(WHAT TO WORK ON):
Search term "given": work out how many lines of the data below contain it, and answer with that number alone.

----- DATASET SECTION -----

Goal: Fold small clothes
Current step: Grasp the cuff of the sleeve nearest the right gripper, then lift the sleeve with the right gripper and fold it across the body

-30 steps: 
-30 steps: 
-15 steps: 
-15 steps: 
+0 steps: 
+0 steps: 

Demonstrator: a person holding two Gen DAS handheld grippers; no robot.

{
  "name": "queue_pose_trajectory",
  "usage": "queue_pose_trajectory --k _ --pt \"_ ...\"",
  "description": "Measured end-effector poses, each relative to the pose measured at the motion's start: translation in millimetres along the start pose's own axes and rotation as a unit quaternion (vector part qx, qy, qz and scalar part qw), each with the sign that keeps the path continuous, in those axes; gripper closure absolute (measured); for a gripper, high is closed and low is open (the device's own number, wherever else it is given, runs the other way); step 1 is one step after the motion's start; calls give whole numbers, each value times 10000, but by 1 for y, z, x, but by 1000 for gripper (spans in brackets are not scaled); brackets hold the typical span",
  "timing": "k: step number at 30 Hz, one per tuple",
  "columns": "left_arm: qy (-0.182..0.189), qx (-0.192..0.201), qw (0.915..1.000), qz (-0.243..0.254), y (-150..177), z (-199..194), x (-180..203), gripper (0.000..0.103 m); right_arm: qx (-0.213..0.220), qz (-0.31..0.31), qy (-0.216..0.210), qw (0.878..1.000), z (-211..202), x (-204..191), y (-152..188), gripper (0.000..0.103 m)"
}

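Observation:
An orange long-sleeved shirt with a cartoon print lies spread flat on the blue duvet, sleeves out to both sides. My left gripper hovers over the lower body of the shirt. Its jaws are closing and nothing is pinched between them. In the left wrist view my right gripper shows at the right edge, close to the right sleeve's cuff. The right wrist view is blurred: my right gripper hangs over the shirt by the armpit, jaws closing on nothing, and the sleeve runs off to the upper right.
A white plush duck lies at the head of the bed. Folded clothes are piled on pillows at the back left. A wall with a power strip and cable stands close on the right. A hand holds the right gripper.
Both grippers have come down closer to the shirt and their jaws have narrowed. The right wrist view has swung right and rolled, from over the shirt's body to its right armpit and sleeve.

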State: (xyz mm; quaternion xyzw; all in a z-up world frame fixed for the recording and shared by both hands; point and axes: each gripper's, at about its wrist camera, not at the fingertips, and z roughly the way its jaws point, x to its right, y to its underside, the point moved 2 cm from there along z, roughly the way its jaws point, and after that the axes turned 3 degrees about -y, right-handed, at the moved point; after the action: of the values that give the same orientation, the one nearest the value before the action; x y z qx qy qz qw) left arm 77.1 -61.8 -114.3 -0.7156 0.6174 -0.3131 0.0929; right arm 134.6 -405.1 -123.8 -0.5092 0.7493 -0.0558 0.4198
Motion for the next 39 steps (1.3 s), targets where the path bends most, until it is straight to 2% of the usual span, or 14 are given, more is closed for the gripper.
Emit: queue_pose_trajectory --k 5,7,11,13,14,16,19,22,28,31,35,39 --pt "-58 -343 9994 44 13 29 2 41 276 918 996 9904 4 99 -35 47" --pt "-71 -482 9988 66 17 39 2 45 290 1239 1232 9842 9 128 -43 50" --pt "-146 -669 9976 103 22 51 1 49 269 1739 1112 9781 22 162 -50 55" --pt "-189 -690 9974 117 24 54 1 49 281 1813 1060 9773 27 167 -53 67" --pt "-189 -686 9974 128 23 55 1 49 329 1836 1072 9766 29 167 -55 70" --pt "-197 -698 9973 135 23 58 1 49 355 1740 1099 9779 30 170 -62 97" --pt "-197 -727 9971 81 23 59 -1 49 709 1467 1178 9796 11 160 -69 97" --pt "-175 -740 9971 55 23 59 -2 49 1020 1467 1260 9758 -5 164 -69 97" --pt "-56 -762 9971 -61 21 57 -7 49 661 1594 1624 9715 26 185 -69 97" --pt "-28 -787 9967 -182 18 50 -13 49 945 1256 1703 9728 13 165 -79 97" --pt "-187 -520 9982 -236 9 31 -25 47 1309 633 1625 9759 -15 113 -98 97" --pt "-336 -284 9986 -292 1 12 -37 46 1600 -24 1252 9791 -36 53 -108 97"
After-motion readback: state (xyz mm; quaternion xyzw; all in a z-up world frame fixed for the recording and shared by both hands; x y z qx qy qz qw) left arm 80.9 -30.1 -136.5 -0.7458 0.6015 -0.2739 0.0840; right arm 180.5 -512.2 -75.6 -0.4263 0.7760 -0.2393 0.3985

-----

(TASK RESPONSE):
2